## Work instruction
Reproduce the listing in full. Omit the pictures.

## Data extract
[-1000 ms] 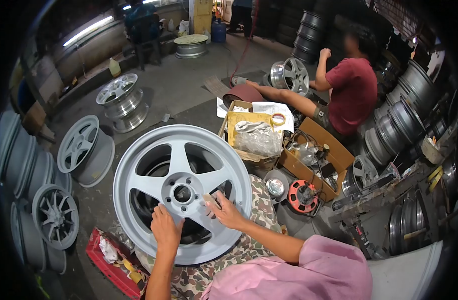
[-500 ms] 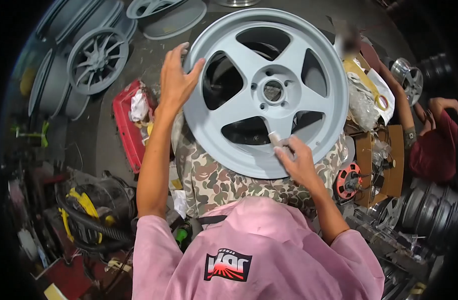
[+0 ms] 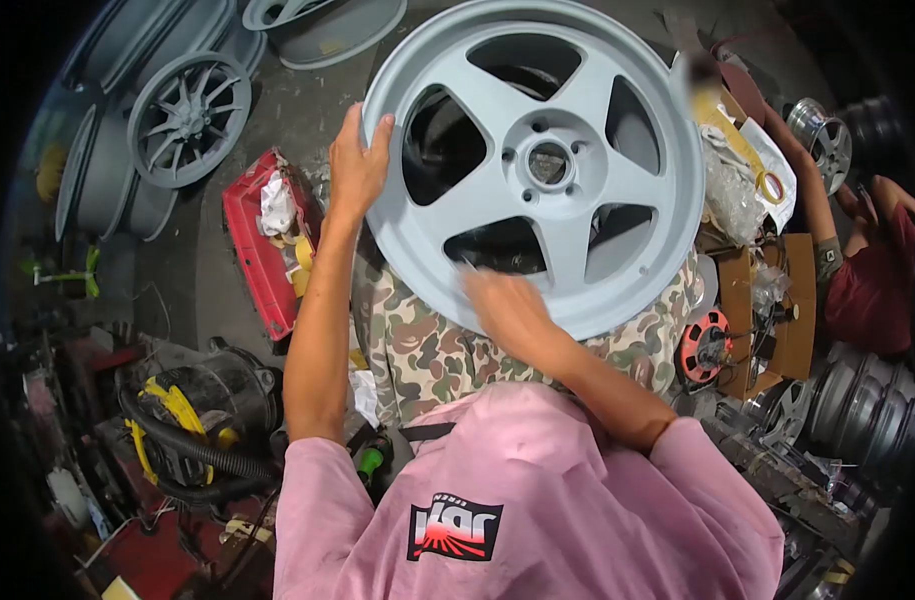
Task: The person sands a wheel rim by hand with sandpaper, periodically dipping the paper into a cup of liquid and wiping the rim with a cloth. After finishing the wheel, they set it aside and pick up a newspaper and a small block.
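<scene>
A large grey five-spoke car wheel rim (image 3: 564, 235) rests face up over my lap, on camouflage-patterned cloth (image 3: 427, 365). My left hand (image 3: 357, 172) grips its left edge, the thumb on the near face and the fingers around the outside. At the lower left of the rim, my right hand (image 3: 510, 312) is closed and smeared by motion. It lies over the outer lip near a spoke window. A small pale folded piece, like sandpaper, shows in its fingers in the earlier view; now only a blurred light tip is visible.
On the left stand a red tray (image 3: 259, 262) with crumpled paper and tape, and a black vacuum-like machine (image 3: 212, 405). More wheels (image 3: 190, 120) stack at upper left. Right are a cardboard box (image 3: 783, 310), an orange reel (image 3: 704, 346) and another person's arm (image 3: 795, 170).
My right hand has swept left along the lower rim. My left hand has closed more firmly around the left edge. The wheel sits slightly higher in view.
</scene>
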Demonstrator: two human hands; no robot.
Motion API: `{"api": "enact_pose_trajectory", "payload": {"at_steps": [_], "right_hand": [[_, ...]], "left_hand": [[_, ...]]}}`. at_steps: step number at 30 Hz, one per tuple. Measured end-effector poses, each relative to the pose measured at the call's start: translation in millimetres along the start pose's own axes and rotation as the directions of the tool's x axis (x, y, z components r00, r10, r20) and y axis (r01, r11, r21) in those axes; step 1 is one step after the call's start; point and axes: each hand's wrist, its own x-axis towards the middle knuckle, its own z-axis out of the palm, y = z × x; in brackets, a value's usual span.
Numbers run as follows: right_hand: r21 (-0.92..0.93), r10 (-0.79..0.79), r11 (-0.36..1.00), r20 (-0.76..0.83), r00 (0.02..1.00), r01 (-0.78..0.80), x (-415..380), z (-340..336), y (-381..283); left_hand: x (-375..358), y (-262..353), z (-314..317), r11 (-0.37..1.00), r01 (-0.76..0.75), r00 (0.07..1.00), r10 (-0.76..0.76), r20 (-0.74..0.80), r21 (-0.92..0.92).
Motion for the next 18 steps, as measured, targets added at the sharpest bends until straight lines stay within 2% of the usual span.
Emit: {"api": "enact_pose_trajectory", "payload": {"at_steps": [1, 2, 4, 5, 7, 8, 10, 11, 13, 15, 16, 18], "right_hand": [[-0.084, -0.019, 0.996, -0.013, 1.000, 0.018, -15.7, -5.6, 10.7], [-0.093, -0.021, 0.995, -0.011, 1.000, 0.020, -21.5, -16.2, 18.5], [-0.104, 0.163, 0.984, 0.227, 0.960, -0.142, -33.2, -30.9, 22.7], [-0.103, 0.166, 0.984, 0.227, 0.960, -0.146, -24.0, -24.5, 17.7], [-0.056, -0.016, 0.998, 0.215, 0.977, 0.029, 22.8, -4.7, 3.8], [-0.055, -0.032, 0.997, 0.218, 0.976, 0.045, 38.8, 0.2, -1.5], [0.133, 0.079, 0.988, 0.001, 0.997, -0.079, 63.4, 6.9, -10.7], [0.130, 0.074, 0.989, -0.002, 0.997, -0.073, 52.2, 6.5, -9.1], [-0.029, -0.011, 0.999, 0.150, 0.989, 0.016, 4.0, -4.3, 9.8], [-0.148, 0.119, 0.986, 0.333, 0.935, -0.072, -27.8, -35.4, 31.4], [-0.150, 0.116, 0.986, 0.340, 0.933, -0.068, -28.7, -46.7, 35.7], [0.066, -0.050, 0.997, 0.314, 0.948, 0.030, -23.3, -67.4, 37.9]], "left_hand": [[0.3, -3.7, 2.0, 0.999, -0.027, 0.999, 0.027, -0.025, 0.020], [-0.8, -6.6, 3.6, 0.998, -0.044, 0.998, 0.046, -0.048, 0.041], [-3.6, -6.5, 2.7, 0.998, -0.055, 0.997, 0.056, -0.051, 0.032], [-3.8, -4.3, 3.4, 0.997, -0.080, 0.995, 0.081, -0.050, 0.022], [-1.6, -5.7, 6.2, 0.998, -0.063, 0.996, 0.064, -0.063, 0.016], [-2.6, -7.0, 4.7, 0.999, -0.043, 0.997, 0.044, -0.069, 0.014], [-2.4, -6.2, 1.4, 0.999, -0.038, 0.997, 0.039, -0.060, 0.016], [-1.4, -5.9, 2.0, 0.999, -0.035, 0.999, 0.035, -0.032, 0.001], [-0.2, -7.9, 3.9, 1.000, -0.025, 0.998, 0.026, -0.049, 0.016], [-1.5, -14.6, 5.6, 0.994, -0.044, 0.997, 0.038, -0.066, -0.095], [-0.8, -14.3, 4.0, 0.995, -0.038, 0.997, 0.031, -0.070, -0.095], [-0.4, -11.1, 4.4, 0.990, 0.003, 0.998, -0.012, -0.062, -0.142]]}}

## Reply to the exercise
[-1000 ms] 
[-500 ms] 
[+0 ms] 
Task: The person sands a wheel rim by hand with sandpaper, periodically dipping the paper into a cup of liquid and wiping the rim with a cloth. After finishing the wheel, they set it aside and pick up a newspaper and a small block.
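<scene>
A large grey five-spoke car wheel rim (image 3: 564, 235) rests face up over my lap, on camouflage-patterned cloth (image 3: 427, 365). My left hand (image 3: 357, 172) grips its left edge, the thumb on the near face and the fingers around the outside. At the lower left of the rim, my right hand (image 3: 510, 312) is closed and smeared by motion. It lies over the outer lip near a spoke window. A small pale folded piece, like sandpaper, shows in its fingers in the earlier view; now only a blurred light tip is visible.
On the left stand a red tray (image 3: 259, 262) with crumpled paper and tape, and a black vacuum-like machine (image 3: 212, 405). More wheels (image 3: 190, 120) stack at upper left. Right are a cardboard box (image 3: 783, 310), an orange reel (image 3: 704, 346) and another person's arm (image 3: 795, 170).
My right hand has swept left along the lower rim. My left hand has closed more firmly around the left edge. The wheel sits slightly higher in view.
</scene>
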Demonstrator: two human hands; no robot.
Motion API: `{"api": "enact_pose_trajectory", "payload": {"at_steps": [_], "right_hand": [[_, ...]], "left_hand": [[_, ...]]}}`. at_steps: step number at 30 Hz, one per tuple. Measured end-effector poses, each relative to the pose measured at the call's start: translation in millimetres along the start pose's own axes and rotation as the directions of the tool's x axis (x, y, z components r00, r10, r20) and y axis (r01, r11, r21) in those axes; step 1 is one step after the call's start; point and axes: each hand's wrist, its own x-axis towards the middle knuckle, its own z-axis out of the palm, y = z × x; in brackets, a value's usual span.
Numbers run as follows: right_hand: r21 (-0.92..0.93), r10 (-0.79..0.79), r11 (-0.36..1.00), r20 (-0.76..0.83), r00 (0.02..1.00), r01 (-0.78..0.80), x (-415..380), z (-340..336), y (-381..283); left_hand: x (-375..358), y (-262..353), z (-314..317), r11 (-0.37..1.00), r01 (-0.76..0.75), r00 (0.07..1.00), r10 (-0.76..0.76), r20 (-0.74..0.80), r21 (-0.92..0.92).
Motion for the next 18 steps, as measured, targets added at the sharpest bends until straight lines stay within 2% of the usual span.
Emit: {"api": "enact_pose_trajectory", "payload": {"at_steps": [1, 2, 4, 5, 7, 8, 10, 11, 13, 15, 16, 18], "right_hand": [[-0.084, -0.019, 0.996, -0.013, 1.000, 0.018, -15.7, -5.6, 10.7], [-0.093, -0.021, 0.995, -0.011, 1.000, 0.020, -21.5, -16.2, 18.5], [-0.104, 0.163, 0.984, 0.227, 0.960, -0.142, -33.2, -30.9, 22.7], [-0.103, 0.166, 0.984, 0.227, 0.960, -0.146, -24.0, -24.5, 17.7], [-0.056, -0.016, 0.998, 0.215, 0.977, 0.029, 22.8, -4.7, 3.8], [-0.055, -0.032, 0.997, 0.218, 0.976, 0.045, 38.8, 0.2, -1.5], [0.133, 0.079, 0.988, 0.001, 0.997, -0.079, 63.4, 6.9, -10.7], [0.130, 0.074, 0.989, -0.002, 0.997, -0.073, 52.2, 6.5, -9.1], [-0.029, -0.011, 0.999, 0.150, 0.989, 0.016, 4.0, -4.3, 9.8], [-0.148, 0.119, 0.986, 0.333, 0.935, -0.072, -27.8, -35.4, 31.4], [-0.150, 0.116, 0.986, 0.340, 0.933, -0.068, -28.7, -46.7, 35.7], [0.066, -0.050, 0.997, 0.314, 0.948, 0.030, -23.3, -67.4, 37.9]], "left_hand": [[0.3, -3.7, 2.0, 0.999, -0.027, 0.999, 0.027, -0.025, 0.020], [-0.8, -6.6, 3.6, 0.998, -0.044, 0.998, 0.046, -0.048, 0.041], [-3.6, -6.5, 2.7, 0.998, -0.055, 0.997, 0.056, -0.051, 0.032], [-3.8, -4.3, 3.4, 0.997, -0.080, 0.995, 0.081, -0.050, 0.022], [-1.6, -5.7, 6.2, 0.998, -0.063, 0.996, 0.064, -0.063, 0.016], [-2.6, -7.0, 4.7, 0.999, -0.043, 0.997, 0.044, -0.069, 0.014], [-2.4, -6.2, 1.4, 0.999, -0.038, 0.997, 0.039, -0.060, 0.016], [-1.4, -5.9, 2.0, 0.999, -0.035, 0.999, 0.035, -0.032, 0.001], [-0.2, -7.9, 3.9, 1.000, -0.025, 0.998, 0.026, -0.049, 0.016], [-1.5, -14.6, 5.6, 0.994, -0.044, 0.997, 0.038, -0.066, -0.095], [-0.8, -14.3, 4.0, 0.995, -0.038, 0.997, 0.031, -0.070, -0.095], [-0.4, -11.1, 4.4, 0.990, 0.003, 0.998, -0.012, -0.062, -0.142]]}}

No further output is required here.